> [What to work on]: Go through the listing and copy every line word for word.

> [Supplied material]:
┌──

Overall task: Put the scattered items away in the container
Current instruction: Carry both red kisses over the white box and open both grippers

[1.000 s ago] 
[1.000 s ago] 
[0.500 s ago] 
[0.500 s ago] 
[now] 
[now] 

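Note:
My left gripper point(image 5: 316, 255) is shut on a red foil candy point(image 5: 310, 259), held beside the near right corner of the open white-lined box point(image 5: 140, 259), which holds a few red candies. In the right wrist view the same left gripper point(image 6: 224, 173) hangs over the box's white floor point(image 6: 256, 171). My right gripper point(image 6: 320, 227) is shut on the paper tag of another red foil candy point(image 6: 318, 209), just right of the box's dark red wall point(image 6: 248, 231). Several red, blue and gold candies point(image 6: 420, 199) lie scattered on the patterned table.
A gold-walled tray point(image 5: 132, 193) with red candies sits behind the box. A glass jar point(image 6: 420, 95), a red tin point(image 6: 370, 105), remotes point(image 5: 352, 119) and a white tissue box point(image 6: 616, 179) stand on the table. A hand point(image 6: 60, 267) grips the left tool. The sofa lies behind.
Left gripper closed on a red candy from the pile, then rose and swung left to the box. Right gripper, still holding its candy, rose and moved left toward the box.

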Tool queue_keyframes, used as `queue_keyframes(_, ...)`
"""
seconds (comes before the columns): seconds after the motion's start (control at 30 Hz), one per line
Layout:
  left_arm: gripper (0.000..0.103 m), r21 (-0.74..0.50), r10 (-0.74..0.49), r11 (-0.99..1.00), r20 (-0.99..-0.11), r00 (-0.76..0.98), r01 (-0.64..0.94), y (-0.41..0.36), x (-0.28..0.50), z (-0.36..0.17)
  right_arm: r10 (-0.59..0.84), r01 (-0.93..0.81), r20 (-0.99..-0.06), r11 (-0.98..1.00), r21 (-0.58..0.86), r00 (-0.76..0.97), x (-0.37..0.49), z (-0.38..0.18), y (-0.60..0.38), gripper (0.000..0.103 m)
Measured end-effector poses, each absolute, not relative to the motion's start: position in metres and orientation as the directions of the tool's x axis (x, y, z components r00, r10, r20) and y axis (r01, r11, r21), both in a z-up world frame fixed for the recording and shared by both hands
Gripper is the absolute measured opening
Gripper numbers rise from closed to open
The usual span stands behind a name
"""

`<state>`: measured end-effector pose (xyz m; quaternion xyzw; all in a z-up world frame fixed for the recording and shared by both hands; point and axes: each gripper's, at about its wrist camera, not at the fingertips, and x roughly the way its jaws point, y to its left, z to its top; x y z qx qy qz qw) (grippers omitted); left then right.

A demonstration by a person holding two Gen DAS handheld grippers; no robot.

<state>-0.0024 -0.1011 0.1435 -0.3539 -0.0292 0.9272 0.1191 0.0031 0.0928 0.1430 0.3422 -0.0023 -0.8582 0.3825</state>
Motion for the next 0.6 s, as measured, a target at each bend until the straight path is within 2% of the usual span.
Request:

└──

> [Solution for this task]:
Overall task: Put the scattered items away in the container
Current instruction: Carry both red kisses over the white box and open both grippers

[1.000 s ago] 
[1.000 s ago] 
[0.500 s ago] 
[0.500 s ago] 
[now] 
[now] 

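Note:
My left gripper point(image 5: 316, 255) is shut on a red foil candy point(image 5: 310, 259), held beside the near right corner of the open white-lined box point(image 5: 140, 259), which holds a few red candies. In the right wrist view the same left gripper point(image 6: 224, 173) hangs over the box's white floor point(image 6: 256, 171). My right gripper point(image 6: 320, 227) is shut on the paper tag of another red foil candy point(image 6: 318, 209), just right of the box's dark red wall point(image 6: 248, 231). Several red, blue and gold candies point(image 6: 420, 199) lie scattered on the patterned table.
A gold-walled tray point(image 5: 132, 193) with red candies sits behind the box. A glass jar point(image 6: 420, 95), a red tin point(image 6: 370, 105), remotes point(image 5: 352, 119) and a white tissue box point(image 6: 616, 179) stand on the table. A hand point(image 6: 60, 267) grips the left tool. The sofa lies behind.
Left gripper closed on a red candy from the pile, then rose and swung left to the box. Right gripper, still holding its candy, rose and moved left toward the box.
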
Tool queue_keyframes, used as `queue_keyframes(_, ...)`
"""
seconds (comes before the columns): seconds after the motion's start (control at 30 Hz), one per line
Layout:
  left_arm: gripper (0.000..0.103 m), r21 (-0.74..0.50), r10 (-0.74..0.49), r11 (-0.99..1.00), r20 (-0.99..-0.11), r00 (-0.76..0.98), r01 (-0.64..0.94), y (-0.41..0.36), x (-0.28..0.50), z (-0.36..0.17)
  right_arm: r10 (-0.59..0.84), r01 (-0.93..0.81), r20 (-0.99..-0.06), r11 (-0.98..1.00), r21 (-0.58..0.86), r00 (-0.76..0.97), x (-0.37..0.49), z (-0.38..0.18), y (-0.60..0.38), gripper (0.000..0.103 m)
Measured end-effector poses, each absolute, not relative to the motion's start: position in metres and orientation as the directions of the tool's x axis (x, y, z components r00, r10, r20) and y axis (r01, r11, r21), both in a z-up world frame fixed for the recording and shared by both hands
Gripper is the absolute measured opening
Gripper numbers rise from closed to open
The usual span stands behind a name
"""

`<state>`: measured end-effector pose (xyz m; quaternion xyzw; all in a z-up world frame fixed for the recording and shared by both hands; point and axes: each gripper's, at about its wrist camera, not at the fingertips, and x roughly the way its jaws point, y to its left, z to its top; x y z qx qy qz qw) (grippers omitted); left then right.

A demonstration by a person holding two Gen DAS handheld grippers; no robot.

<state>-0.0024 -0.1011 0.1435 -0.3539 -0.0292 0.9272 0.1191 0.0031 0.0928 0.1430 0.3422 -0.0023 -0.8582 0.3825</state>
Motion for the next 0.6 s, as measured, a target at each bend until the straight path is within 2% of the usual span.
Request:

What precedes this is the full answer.